Your task — A verbatim restatement of the data, free of pictures, is what you should output.

Recorded data —

↓

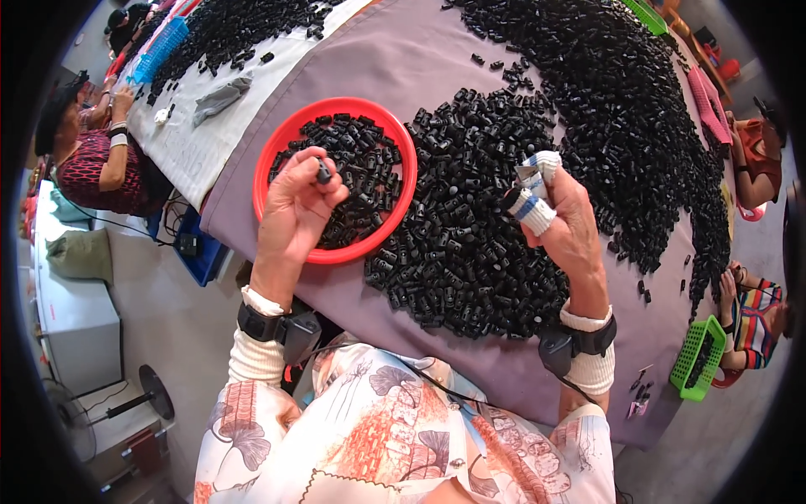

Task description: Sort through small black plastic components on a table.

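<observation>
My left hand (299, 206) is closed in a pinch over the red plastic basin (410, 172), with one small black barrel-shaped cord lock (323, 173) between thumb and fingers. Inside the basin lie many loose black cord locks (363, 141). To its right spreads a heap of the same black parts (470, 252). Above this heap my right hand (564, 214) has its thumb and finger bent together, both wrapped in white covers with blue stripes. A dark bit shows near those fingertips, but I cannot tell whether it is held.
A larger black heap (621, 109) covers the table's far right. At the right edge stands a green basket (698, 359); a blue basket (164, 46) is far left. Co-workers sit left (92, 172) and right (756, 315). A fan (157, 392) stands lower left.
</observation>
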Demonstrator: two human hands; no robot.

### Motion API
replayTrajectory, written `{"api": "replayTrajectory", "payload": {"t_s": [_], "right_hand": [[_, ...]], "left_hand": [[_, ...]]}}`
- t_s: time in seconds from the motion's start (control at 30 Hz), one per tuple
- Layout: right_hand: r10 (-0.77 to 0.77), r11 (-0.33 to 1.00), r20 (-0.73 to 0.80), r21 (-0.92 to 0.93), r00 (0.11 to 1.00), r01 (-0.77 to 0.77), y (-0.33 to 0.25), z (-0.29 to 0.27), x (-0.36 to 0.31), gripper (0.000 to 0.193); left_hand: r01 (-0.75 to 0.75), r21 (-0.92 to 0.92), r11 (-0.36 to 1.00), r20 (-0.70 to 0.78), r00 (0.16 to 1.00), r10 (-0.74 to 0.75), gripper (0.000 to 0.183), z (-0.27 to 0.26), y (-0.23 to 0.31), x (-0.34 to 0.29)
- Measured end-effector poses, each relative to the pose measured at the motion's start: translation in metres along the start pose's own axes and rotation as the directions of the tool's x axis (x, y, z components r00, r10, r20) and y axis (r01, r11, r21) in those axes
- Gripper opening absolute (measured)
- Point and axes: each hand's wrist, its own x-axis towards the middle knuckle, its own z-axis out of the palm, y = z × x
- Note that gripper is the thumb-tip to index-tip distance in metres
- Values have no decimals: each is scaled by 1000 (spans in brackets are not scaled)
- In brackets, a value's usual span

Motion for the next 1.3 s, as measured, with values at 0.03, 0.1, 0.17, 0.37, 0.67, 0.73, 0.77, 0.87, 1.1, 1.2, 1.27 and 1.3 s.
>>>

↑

Reply to the task —
Task description: Sort through small black plastic components on a table.

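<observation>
My left hand (299, 206) is closed in a pinch over the red plastic basin (410, 172), with one small black barrel-shaped cord lock (323, 173) between thumb and fingers. Inside the basin lie many loose black cord locks (363, 141). To its right spreads a heap of the same black parts (470, 252). Above this heap my right hand (564, 214) has its thumb and finger bent together, both wrapped in white covers with blue stripes. A dark bit shows near those fingertips, but I cannot tell whether it is held.
A larger black heap (621, 109) covers the table's far right. At the right edge stands a green basket (698, 359); a blue basket (164, 46) is far left. Co-workers sit left (92, 172) and right (756, 315). A fan (157, 392) stands lower left.
</observation>
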Demonstrator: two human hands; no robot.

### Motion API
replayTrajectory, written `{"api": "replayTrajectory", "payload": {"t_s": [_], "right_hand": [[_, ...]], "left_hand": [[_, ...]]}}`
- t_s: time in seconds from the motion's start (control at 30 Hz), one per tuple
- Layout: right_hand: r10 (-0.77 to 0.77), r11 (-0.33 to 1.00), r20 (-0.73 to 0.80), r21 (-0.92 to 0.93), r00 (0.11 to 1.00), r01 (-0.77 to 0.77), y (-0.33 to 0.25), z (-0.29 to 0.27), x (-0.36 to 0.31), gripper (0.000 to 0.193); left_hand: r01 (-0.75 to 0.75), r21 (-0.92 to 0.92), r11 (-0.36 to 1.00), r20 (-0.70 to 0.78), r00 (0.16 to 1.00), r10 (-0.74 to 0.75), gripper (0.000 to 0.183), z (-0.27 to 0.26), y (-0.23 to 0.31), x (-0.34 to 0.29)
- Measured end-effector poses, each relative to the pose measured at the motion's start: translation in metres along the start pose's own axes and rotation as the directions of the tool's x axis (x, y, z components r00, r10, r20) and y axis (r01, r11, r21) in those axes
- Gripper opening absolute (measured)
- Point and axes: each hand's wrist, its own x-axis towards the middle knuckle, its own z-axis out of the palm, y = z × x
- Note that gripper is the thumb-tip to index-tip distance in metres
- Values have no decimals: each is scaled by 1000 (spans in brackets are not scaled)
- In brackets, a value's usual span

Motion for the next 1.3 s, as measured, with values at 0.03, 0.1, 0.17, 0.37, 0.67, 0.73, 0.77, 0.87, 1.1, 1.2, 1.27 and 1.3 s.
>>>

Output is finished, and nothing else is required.